Why is FindMinimum slow for this convex cost function of one variable?

I implemented a Kalman filter, which perfectly works. This filter has four parameters denoted here by Q1,Q2,R1,R2. I’d like to find the optimal parameters, in the sense of an error measured by a function error. To make it simple, I fix Q2,R1,R2 and the optimization problem is only in one variable, Q1.

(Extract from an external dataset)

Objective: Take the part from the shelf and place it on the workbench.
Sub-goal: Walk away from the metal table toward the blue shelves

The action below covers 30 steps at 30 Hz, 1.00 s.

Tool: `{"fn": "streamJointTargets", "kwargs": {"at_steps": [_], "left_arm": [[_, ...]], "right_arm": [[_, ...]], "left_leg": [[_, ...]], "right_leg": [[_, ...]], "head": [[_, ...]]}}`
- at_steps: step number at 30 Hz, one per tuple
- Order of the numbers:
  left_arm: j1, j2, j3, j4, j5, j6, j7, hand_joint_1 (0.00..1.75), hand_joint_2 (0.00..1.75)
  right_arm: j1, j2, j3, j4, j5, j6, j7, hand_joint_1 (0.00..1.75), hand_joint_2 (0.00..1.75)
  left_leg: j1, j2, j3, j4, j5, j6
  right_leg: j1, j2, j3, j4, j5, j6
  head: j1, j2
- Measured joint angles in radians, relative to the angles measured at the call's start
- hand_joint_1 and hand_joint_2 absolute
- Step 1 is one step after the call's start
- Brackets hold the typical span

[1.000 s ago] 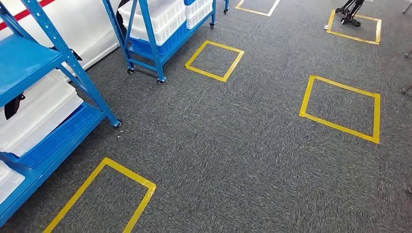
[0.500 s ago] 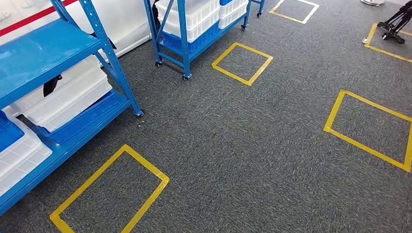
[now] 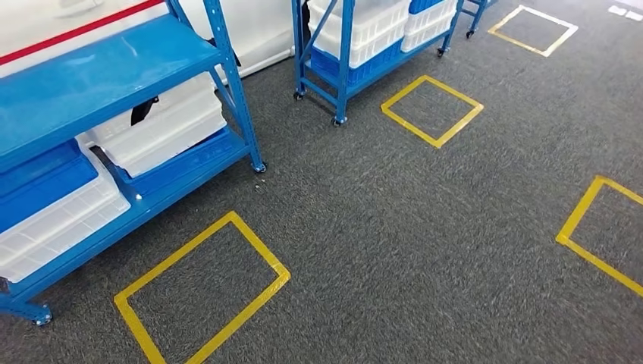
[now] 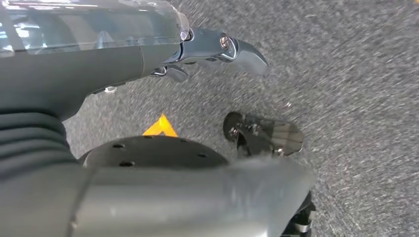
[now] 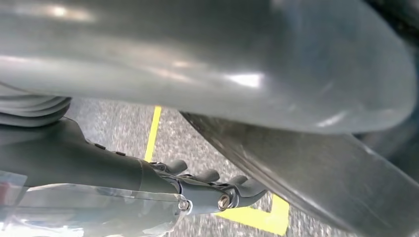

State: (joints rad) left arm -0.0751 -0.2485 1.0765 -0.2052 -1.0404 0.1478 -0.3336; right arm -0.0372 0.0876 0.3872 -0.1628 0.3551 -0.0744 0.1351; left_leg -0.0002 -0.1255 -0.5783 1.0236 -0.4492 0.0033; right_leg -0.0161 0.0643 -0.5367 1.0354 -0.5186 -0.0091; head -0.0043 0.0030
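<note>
Near shelf: blue steel rack at left, flat top deck, long axis runs left-near to right-far.
Part: can't tell which item is the task part; a black piece pokes up behind the white plastic crates on the lower deck, shape unclear.
Low deck, left: blue bin on a white gridded tray.
Far shelf: 2nd blue rack on castors w/ white and blue crates.
Floor: grey carpet, yellow tape squares near, more to the right and far.
L hand: hangs over carpet, fingers apart, holds nothing.
R hand: over carpet by yellow tape, fingers loosely out, nothing in it.
</note>
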Motion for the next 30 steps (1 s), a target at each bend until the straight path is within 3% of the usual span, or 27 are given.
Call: {"fn": "streamJointTargets", "kwargs": {"at_steps": [1, 3, 5, 6, 7, 8, 10, 11, 12, 14, 16, 18, 20, 22, 23, 25, 27, 29, 30], "left_arm": [[0.001, 0.0, 0.002, 0.0, 0.003, -0.001, 0.002, 0.0, 1.75], [0.0, 0.0, 0.006, 0.0, 0.006, -0.002, 0.006, 0.0, 1.75], [-0.003, -0.001, 0.007, 0.0, 0.008, -0.003, 0.007, 0.0, 1.75], [-0.003, -0.001, 0.007, 0.0, 0.009, -0.004, 0.007, 0.0, 1.75], [-0.002, -0.001, 0.008, 0.0, 0.009, -0.005, 0.007, 0.0, 1.75], [-0.001, -0.001, 0.01, 0.0, 0.01, -0.006, 0.007, 0.0, 1.75], [0.0, -0.001, 0.012, 0.0, 0.01, -0.008, 0.008, 0.0, 1.75], [0.0, -0.001, 0.013, 0.0, 0.01, -0.008, 0.008, 0.0, 1.75], [-0.002, -0.001, 0.014, 0.0, 0.01, -0.009, 0.008, 0.0, 1.75], [-0.003, -0.002, 0.016, 0.0, 0.01, -0.01, 0.007, 0.0, 1.75], [-0.001, -0.002, 0.018, 0.0, 0.011, -0.01, 0.008, 0.0, 1.75], [-0.001, -0.002, 0.02, 0.0, 0.012, -0.011, 0.009, 0.0, 0.87], [-0.004, -0.003, 0.022, 0.0, 0.014, -0.012, 0.013, 0.0, 0.0], [-0.005, -0.003, 0.025, 0.0, 0.019, -0.014, 0.029, 0.0, 0.0], [-0.005, -0.003, 0.026, 0.0, 0.021, -0.015, 0.039, 0.0, 0.0], [-0.004, -0.003, 0.029, 0.0, 0.02, -0.019, 0.057, 0.0, 0.0], [-0.006, -0.002, 0.029, 0.0, 0.014, -0.028, 0.067, 0.0, 0.0], [-0.006, 0.001, 0.029, 0.0, 0.008, -0.043, 0.073, 0.0, 0.0], [-0.005, 0.003, 0.029, 0.0, 0.004, -0.049, 0.076, 0.0, 0.0]], "right_arm": [[-0.001, 0.001, 0.0, 0.0, 0.0, 0.0, 0.0, 0.0, 0.0], [0.0, 0.002, 0.0, 0.0, 0.0, 0.0, 0.001, 0.0, 0.0], [0.005, 0.002, 0.0, 0.0, 0.0, 0.0, 0.001, 0.0, 0.0], [0.006, 0.002, 0.0, 0.0, 0.0, 0.0, 0.001, 0.0, 0.0], [0.007, 0.002, 0.0, 0.0, 0.0, 0.0, 0.001, 0.0, 0.0], [0.007, 0.002, 0.0, 0.0, 0.0, 0.0, 0.002, 0.0, 0.0], [0.007, 0.001, 0.0, 0.0, 0.0, -0.001, 0.002, 0.0, 0.0], [0.007, 0.001, 0.0, 0.0, 0.0, -0.001, 0.002, 0.0, 0.0], [0.007, 0.001, 0.0, 0.0, 0.0, -0.002, 0.003, 0.0, 0.0], [0.007, 0.002, 0.0, 0.0, 0.0, -0.002, 0.003, 0.0, 0.0], [0.003, 0.002, 0.0, 0.0, 0.0, -0.002, 0.004, 0.0, 0.0], [0.002, 0.001, 0.0, -0.001, 0.0, -0.004, 0.004, 0.0, 0.0], [0.004, 0.0, -0.001, -0.001, 0.0, -0.005, 0.003, 0.0, 0.0], [0.004, 0.0, -0.001, -0.001, 0.001, -0.005, -0.001, 0.0, 0.0], [0.004, 0.0, -0.001, -0.001, 0.002, -0.005, -0.002, 0.0, 0.0], [0.002, 0.0, -0.001, -0.001, 0.005, -0.004, -0.002, 0.0, 0.0], [0.002, -0.001, -0.001, 0.0, 0.009, 0.0, 0.0, 0.0, 0.0], [0.001, -0.002, -0.001, 0.0, 0.011, 0.004, 0.0, 0.0, 0.0], [0.0, -0.002, -0.001, 0.0, 0.011, 0.005, 0.0, 0.0, 0.0]], "left_leg": [[0.0, 0.003, -0.003, 0.003, -0.002, -0.005], [-0.001, 0.043, -0.026, 0.049, -0.03, -0.015], [0.001, 0.095, -0.084, 0.172, -0.092, -0.023], [0.004, 0.107, -0.117, 0.237, -0.117, -0.027], [0.006, 0.113, -0.139, 0.279, -0.126, -0.03], [0.008, 0.117, -0.142, 0.284, -0.116, -0.031], [0.009, 0.137, -0.086, 0.175, -0.049, -0.028], [0.005, 0.161, -0.049, 0.104, -0.023, -0.024], [0.001, 0.18, -0.02, 0.048, -0.005, -0.017], [-0.009, 0.197, -0.001, 0.009, -0.004, -0.005], [-0.008, 0.175, 0.001, -0.001, -0.001, 0.006], [-0.002, 0.154, 0.011, -0.016, 0.005, 0.019], [0.001, 0.132, 0.015, -0.021, 0.008, 0.027], [0.001, 0.106, 0.016, -0.02, 0.007, 0.029], [0.001, 0.092, 0.019, -0.019, 0.006, 0.029], [0.002, 0.062, 0.024, -0.014, 0.003, 0.026], [0.001, 0.035, 0.021, -0.005, -0.002, 0.018], [0.001, 0.016, 0.01, 0.001, 0.0, 0.007], [0.002, 0.006, 0.005, 0.001, 0.002, 0.0]], "right_leg": [[0.0, -0.011, 0.002, -0.005, 0.002, -0.006], [-0.003, -0.037, 0.009, -0.014, 0.005, -0.019], [0.0, -0.068, 0.013, -0.017, 0.003, -0.027], [0.002, -0.083, 0.014, -0.017, 0.001, -0.029], [0.004, -0.098, 0.015, -0.017, -0.001, -0.03], [0.004, -0.111, 0.017, -0.016, -0.004, -0.029], [0.004, -0.135, 0.026, -0.016, -0.011, -0.025], [0.006, -0.145, 0.031, -0.016, -0.016, -0.021], [0.008, -0.154, 0.035, -0.015, -0.02, -0.016], [0.012, -0.172, 0.041, -0.016, -0.026, -0.006], [0.01, -0.182, 0.051, -0.018, -0.031, 0.003], [0.007, -0.145, 0.042, 0.018, -0.059, 0.011], [0.004, -0.092, -0.013, 0.13, -0.116, 0.014], [0.004, -0.073, -0.075, 0.24, -0.149, 0.016], [0.004, -0.07, -0.085, 0.252, -0.136, 0.017], [0.002, -0.06, -0.055, 0.169, -0.058, 0.016], [-0.002, -0.021, -0.01, 0.051, 0.0, 0.013], [-0.002, 0.004, 0.003, 0.004, 0.005, 0.009], [-0.001, -0.001, 0.003, -0.002, 0.006, 0.006]], "head": [[0.0, 0.0], [-0.007, 0.0], [-0.013, 0.0], [-0.013, 0.0], [-0.013, 0.0], [-0.013, 0.0], [-0.014, 0.0], [-0.013, 0.0], [-0.013, 0.0], [-0.012, 0.0], [-0.012, 0.0], [-0.008, 0.0], [-0.003, 0.0], [-0.002, 0.0], [-0.002, 0.0], [-0.001, 0.0], [0.0, 0.0], [0.001, 0.0], [0.001, 0.0]]}}
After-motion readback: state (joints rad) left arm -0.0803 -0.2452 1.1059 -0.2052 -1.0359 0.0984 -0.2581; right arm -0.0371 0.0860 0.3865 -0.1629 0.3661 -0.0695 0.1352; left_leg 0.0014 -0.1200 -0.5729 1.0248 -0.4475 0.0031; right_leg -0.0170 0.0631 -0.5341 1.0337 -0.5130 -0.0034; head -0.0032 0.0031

My problem in short The cost function to optimize is quite unexpensive to compute and is (at least locally) convex:

ListLinePlot[Table[{Q1,error[Q1,0.01,0.1,0.1]},{Q1,0,1,0.01}]] // AbsoluteTiming

However, when trying to optimize:

FindMinimum[{error[Q1, 0.01, 0.1, 0.1], 0 <= Q1 <= 1.}, {Q1, 0.1}] never seems to end. My goal would be to be able to optimize for all four parameters, but I fail even for one. It's not clear to me since the cost function seem to be nice. Any ideas on why FindMinimum is slow? Full code: (* generate data (vList) from reference (vFun) *) n=200; SeedRandom[1234] vData=RandomReal[{-1,1},2*n]; vFun[t_]=Fit[vData,Table[t^n,{n,0,50}],t]; vList=Array[vFun,n,{0,n}]+.2*RandomReal[{-.3,.3},n]; aList=Array[vFun',n,{0,n}]+.2*RandomReal[{-.05,.05},n]; (* definitions *) A={{1.,1},{0,1}}; y=Transpose[{vList,aList}]; x[0]={0,0}; p[0]=DiagonalMatrix[{10,10.}]; (* process iteration i *) step[i_]:=Block[{}, pttm1[i]=A.p[i-1].Transpose[A]+Q; Kt[i]=pttm1[i].Inverse[(pttm1[i]+R)]; x[i]=A.x[i-1]+Kt[i].(y[[i]]-A.x[i-1]); p[i]=(IdentityMatrix[2]-Kt[i]).pttm1[i];] (* run n steps *) run[Q1_,Q2_,R1_,R2_]:=Block[{}, Q=DiagonalMatrix[{Q1,Q2}]; R=DiagonalMatrix[{R1,R2}]; Array[step,n]; Array[x[#][[1]]&,n]] (* cost function *) error[Q1_, Q2_, R1_, R2_] := Block[{xKal}, xKal = run[Q1, Q2, R1, R2]; Total@Table[(vFun[i] - xKal[[i]])^2, {i, 1, Length[xKal]}]] Just for information, the aim of the Kalman filter is to denoise a signal. Example: sol = run[0.0001, 0.01, 0.3, 0.1]; Show[Plot[vFun[t], {t, 1, n}, PlotStyle -> Red],
ListLinePlot[{vList, sol}, PlotRange -> Full, DataRange -> {0, n}]]

The red curve is the objective, the blue curve is the input data, the orange curve is the filtered data. The parameters are not optimal here, i.e. with some better parameters the orange curve would better match the red one.




You have 0 <= Q1 < 0 inside the FindMinimum call... Is that intentional? – Rahul Aug 18 at 19:56      @Rahul Thank you for pointing out, that's a typo. The problem still holds. – anderstood Aug 18 at 20:11      Maybe you should consider the command KalmanFilter? – bill s Aug 18 at 20:31      @bills My goal is to really understand what happens in a Kalman filter, so I prefer to write it with my own hands. It proves to be also a good way of learning MMA 🙂 – anderstood Aug 18 at 20:49 ================= 1 Answer 1 ================= The problem seems to be that time is spent evaluating error symbolically. If I define fn[q_?NumericQ] := error[q, 0.01, 0.1, 0.1] then FindMinimum[{fn[Q1], 0 <= Q1 <= 1.}, {Q1, 0.1}] evaluates quickly, giving {0.566953, {Q1 -> 0.0883772}}



Seems to solve the problem. How did you find this? I thought MMA would treat everything as numeric, since all the variables have numeric values.
– anderstood
Aug 18 at 20:48



I think that MMA tries to understand the symbolic form of the expression it is being asked to minimise, before attempting minimisation. In your case, evaluating error[Q1, 0.01, 0.1, 0.1] takes a long time (presumably your code is not intended to work with symbolic inputs). The technique of adding ?NumericQ to any input that only makes sense when defined as an explicit number is a very general one, and is a good “defensive” coding technique.
– mikado
Aug 18 at 20:54